* [Patch] rwsem: fix rwsem_is_locked() bug
@ 2009-09-30 3:19 Amerigo Wang
2009-09-30 23:08 ` Andrew Morton
2009-10-01 12:34 ` David Howells
0 siblings, 2 replies; 7+ messages in thread
From: Amerigo Wang @ 2009-09-30 3:19 UTC (permalink / raw)
To: linux-kernel
Cc: Brian Behlendorf, David Howells, Ben Woodard, Amerigo Wang,
Stable Team, akpm
rwsem_is_locked() tests ->activity without locks, so we should always
keep ->activity consistent. However, the code in __rwsem_do_wake()
breaks this rule, it updates ->activity after _all_ readers waken up,
this may give some reader a wrong ->activity value, thus cause
rwsem_is_locked() behaves wrong.
Brian has a kernel module to reproduce this, I can include it
if any of you need. Of course, with Brian's approval.
With this patch applied, I can't trigger that bug any more.
Reported-by: Brian Behlendorf <behlendorf1@llnl.gov>
Cc: Ben Woodard <bwoodard@llnl.gov>
Cc: David Howells <dhowells@redhat.com>
Signed-off-by: WANG Cong <amwang@redhat.com>
Cc: Stable Team <stable@kernel.org>
---
diff --git a/lib/rwsem-spinlock.c b/lib/rwsem-spinlock.c
index 9df3ca5..44e4484 100644
--- a/lib/rwsem-spinlock.c
+++ b/lib/rwsem-spinlock.c
@@ -49,7 +49,6 @@ __rwsem_do_wake(struct rw_semaphore *sem, int wakewrite)
{
struct rwsem_waiter *waiter;
struct task_struct *tsk;
- int woken;
waiter = list_entry(sem->wait_list.next, struct rwsem_waiter, list);
@@ -78,24 +77,21 @@ __rwsem_do_wake(struct rw_semaphore *sem, int wakewrite)

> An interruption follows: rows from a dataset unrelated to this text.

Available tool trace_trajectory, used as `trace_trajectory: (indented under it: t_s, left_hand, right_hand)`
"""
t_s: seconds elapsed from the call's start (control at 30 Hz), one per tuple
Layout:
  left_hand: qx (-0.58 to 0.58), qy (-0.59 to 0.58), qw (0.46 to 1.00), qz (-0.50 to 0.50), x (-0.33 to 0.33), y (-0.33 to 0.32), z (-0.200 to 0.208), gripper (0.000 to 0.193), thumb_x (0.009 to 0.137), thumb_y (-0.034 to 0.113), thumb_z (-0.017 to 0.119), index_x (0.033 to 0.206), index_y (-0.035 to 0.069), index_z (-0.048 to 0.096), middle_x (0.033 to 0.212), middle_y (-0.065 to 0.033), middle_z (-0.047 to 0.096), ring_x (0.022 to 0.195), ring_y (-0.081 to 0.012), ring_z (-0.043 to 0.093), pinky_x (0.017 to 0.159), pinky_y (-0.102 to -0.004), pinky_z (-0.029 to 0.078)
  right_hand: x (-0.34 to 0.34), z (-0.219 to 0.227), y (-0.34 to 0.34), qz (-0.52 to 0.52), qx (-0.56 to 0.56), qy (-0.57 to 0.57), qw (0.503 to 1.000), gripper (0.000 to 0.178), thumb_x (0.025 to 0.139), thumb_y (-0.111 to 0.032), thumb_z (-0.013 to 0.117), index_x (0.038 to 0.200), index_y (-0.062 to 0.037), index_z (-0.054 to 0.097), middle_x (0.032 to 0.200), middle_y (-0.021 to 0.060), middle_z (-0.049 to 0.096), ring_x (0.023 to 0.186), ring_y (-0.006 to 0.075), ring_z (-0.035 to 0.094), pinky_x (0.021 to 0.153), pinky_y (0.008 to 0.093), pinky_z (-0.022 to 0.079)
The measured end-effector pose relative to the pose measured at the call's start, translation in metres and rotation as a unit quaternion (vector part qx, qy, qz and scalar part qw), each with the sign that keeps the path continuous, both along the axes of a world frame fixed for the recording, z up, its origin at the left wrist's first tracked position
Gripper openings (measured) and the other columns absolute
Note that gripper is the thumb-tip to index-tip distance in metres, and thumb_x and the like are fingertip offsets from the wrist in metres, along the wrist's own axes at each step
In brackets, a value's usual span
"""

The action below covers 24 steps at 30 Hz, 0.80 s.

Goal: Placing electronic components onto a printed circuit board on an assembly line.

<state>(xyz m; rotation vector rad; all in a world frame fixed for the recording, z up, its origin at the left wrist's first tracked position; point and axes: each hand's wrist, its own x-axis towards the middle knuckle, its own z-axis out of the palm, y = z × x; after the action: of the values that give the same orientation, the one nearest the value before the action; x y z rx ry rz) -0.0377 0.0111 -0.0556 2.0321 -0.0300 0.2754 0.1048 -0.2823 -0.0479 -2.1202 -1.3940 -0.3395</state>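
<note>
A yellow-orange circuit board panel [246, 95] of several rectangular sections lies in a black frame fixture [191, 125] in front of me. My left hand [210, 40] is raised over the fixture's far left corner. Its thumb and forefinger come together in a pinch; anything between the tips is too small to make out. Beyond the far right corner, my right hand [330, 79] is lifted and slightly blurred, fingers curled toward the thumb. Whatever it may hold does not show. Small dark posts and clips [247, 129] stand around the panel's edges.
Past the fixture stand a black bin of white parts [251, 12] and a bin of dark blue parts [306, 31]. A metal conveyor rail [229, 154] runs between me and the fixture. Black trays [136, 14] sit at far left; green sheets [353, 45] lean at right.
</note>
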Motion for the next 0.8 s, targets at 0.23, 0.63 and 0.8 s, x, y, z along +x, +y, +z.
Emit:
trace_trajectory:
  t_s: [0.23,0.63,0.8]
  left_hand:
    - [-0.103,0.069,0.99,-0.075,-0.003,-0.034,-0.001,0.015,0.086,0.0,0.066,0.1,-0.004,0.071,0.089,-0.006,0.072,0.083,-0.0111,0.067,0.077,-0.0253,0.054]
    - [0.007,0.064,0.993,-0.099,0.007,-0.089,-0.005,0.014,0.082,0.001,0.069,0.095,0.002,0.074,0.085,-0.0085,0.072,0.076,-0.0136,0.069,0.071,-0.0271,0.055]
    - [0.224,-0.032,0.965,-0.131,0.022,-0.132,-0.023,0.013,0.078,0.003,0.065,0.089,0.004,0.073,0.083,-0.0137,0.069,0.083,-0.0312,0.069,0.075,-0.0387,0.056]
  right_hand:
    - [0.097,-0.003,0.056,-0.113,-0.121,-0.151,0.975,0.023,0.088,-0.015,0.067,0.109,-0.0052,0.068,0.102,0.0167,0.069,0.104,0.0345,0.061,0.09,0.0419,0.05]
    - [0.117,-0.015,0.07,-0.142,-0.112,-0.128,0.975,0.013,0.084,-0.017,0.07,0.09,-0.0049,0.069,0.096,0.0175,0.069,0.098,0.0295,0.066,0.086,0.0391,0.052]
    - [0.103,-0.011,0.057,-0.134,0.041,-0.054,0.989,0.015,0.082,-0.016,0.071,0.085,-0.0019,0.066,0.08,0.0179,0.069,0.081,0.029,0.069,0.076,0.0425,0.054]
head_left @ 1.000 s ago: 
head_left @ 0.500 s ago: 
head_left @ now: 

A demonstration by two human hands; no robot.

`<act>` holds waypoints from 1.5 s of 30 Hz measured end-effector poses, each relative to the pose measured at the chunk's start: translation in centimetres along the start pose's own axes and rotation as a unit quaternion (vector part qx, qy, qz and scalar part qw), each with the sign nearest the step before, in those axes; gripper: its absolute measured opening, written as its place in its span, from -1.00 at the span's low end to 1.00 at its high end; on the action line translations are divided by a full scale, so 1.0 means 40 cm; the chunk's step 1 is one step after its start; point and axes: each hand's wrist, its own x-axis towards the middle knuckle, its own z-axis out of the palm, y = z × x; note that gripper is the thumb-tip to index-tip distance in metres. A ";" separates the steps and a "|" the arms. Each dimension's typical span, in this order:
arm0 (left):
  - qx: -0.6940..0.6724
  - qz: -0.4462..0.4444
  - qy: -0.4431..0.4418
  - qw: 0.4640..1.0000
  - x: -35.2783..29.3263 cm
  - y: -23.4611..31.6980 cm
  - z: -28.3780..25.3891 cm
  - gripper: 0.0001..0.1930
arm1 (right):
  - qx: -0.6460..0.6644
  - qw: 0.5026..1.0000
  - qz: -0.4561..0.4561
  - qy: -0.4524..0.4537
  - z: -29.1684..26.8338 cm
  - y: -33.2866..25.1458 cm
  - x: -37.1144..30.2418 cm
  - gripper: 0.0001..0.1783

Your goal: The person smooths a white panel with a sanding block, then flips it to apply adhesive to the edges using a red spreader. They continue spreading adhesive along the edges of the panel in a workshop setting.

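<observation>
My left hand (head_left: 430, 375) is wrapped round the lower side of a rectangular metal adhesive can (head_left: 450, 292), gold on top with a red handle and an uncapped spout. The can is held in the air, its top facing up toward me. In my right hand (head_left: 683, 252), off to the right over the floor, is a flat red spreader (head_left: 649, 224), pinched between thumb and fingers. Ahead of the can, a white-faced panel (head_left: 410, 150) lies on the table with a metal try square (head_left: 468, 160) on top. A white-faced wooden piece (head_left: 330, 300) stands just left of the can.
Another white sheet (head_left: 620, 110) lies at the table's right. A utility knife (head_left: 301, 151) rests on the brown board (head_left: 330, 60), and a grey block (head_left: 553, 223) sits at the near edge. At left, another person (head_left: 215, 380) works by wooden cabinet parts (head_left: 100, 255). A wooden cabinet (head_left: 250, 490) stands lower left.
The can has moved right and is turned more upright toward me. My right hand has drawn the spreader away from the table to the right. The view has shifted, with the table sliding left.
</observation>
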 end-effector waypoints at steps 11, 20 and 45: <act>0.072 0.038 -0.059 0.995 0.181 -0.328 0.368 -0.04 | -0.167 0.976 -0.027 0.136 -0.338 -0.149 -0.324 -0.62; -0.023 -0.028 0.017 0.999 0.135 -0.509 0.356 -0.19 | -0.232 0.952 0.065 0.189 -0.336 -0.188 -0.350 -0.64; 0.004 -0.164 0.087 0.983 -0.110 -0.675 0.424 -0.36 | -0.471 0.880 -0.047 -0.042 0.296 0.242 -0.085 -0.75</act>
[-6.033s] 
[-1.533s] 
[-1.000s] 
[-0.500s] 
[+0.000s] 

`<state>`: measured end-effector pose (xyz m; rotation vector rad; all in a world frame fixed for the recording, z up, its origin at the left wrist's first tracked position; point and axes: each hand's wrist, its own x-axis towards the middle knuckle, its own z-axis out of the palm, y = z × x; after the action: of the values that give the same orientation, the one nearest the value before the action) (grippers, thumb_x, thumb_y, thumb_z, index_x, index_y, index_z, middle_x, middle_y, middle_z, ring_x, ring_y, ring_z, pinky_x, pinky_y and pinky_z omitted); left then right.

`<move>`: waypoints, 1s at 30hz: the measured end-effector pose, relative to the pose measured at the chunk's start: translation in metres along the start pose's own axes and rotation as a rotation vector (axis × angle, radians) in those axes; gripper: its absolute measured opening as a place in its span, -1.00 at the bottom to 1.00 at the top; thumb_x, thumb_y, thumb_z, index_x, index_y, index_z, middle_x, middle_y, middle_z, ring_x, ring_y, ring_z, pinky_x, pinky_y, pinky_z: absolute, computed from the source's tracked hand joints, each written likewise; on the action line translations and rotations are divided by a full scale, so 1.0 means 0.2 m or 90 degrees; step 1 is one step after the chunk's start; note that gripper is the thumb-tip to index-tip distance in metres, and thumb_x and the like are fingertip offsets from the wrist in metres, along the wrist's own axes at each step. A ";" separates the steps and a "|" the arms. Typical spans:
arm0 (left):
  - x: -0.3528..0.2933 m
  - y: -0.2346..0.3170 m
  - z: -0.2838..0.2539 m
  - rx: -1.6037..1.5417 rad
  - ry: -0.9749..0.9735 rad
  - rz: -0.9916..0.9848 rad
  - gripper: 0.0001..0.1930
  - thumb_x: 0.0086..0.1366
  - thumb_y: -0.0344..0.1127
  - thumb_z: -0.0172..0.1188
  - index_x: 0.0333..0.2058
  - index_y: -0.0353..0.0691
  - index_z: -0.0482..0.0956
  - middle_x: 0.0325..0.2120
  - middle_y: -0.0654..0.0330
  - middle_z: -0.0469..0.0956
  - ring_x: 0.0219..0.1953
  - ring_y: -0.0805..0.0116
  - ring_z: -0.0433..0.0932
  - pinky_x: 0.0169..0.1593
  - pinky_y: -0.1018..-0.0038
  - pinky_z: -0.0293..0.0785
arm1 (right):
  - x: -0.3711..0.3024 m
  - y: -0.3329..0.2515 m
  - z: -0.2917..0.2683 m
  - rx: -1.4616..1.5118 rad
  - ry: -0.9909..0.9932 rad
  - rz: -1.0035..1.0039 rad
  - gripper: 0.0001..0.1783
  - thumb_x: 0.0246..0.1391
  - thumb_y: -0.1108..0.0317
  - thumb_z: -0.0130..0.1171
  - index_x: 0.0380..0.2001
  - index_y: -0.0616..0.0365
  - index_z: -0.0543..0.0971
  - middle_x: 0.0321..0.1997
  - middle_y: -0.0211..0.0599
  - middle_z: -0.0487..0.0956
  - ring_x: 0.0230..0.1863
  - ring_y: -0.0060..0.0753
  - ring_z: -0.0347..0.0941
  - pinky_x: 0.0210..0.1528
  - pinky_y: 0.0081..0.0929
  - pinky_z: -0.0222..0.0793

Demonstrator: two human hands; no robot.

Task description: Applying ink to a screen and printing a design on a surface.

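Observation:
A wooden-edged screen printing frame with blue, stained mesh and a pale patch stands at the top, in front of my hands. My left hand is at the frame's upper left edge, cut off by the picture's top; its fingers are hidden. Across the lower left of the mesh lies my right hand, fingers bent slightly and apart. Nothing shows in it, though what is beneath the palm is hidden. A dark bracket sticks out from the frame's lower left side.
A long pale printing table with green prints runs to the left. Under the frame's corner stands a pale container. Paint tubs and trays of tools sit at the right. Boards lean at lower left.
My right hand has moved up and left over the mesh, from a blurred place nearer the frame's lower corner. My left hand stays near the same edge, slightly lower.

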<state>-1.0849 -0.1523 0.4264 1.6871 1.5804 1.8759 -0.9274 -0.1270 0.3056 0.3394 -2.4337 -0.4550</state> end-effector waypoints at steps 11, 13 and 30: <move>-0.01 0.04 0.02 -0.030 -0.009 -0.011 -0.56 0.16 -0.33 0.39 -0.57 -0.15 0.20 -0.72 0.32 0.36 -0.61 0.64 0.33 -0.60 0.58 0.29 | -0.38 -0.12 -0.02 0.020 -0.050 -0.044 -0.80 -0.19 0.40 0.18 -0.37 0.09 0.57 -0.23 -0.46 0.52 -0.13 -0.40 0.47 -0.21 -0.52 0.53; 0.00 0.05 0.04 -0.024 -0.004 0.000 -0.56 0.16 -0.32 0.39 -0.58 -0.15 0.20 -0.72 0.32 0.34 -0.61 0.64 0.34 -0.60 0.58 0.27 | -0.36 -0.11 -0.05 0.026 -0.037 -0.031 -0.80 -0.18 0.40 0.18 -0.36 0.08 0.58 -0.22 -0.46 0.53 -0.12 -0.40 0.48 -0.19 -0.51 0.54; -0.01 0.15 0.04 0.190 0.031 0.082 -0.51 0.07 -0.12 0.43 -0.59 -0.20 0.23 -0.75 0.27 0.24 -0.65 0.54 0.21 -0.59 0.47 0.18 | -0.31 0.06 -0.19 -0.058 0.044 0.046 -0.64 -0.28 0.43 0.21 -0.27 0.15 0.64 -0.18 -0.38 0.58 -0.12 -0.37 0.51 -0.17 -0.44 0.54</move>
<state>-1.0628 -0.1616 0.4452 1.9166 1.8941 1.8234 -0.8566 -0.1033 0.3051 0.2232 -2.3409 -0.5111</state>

/* grant an infinite number of read locks to the front of the queue */
dont_wake_writers:
- woken = 0;
while (waiter->flags & RWSEM_WAITING_FOR_READ) {
struct list_head *next = waiter->list.next;
+ sem->activity++;
list_del(&waiter->list);
tsk = waiter->task;
smp_mb();
waiter->task = NULL;
wake_up_process(tsk);
put_task_struct(tsk);
- woken++;
if (list_empty(&sem->wait_list))
break;
waiter = list_entry(next, struct rwsem_waiter, list);
}
- sem->activity += woken;
-
out:
return sem;
}
^ permalink raw reply related [flat|nested] 7+ messages in thread
* Re: [Patch] rwsem: fix rwsem_is_locked() bug
2009-09-30 3:19 [Patch] rwsem: fix rwsem_is_locked() bug Amerigo Wang
@ 2009-09-30 23:08 ` Andrew Morton
2009-10-05 3:23 ` Amerigo Wang
2009-10-01 12:34 ` David Howells
1 sibling, 1 reply; 7+ messages in thread
From: Andrew Morton @ 2009-09-30 23:08 UTC (permalink / raw)
To: Amerigo Wang
Cc: linux-kernel, behlendorf1, dhowells, bwoodard, amwang, stable
On Tue, 29 Sep 2009 23:19:02 -0400
Amerigo Wang <amwang@redhat.com> wrote:
>
> rwsem_is_locked() tests ->activity without locks, so we should always
> keep ->activity consistent. However, the code in __rwsem_do_wake()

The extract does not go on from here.